One of the pre-configured environments assumes you have miniforge3 set up in your home directory at ~/miniforge3 (this can also be a link to somewhere else, like /X2/SCRATCH/group/user/miniforge3). See [https://knowledge.ps.uci.edu/books/greenplanet-software/page/miniforge](https://knowledge.ps.uci.edu/books/greenplanet-software/page/miniforge) for details on preparing that.

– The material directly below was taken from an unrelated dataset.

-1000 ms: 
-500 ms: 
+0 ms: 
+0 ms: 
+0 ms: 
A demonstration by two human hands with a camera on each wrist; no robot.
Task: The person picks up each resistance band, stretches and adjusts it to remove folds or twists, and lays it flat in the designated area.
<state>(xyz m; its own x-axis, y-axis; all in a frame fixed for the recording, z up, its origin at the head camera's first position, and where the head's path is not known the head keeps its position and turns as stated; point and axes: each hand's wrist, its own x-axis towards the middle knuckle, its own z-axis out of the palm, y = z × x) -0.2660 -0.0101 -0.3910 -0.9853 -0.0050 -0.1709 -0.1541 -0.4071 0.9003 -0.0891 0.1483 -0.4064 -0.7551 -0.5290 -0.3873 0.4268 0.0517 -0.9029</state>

The miniforge/3 environment will use the base miniforge that is activated by loading the module with "module load miniforge/3". You will need to run "conda install jupyterhub jupyterlab batchspawner" to make sure the JupyterLab prerequisites are installed.

##### User JupyterHub

If you want to keep your conda base environment clean, you can create a custom environment at ~/jupyterhub through either conda or pip. For example, starting with miniforge3's conda, do this to install a custom environment that is stored in your directory on /X2:

```bash
mkdir /X2/SCRATCH/$(id -gn)/$USER/jupyterhub
ln -s /X2/SCRATCH/$(id -gn)/$USER/jupyterhub ~/jupyterhub
ml miniforge/3
conda create -y -p ~/jupyterhub batchspawner jupyterhub jupyterlab
conda activate ~/jupyterhub
conda install [list of needed packages for your notebook]
pip install [list of any needed packages not in conda]
```

##### Other Locations

If you need to run in another arbitrary python environment, you can enter the name, location, and any environment modules you want to load manually in the "Advanced" tab.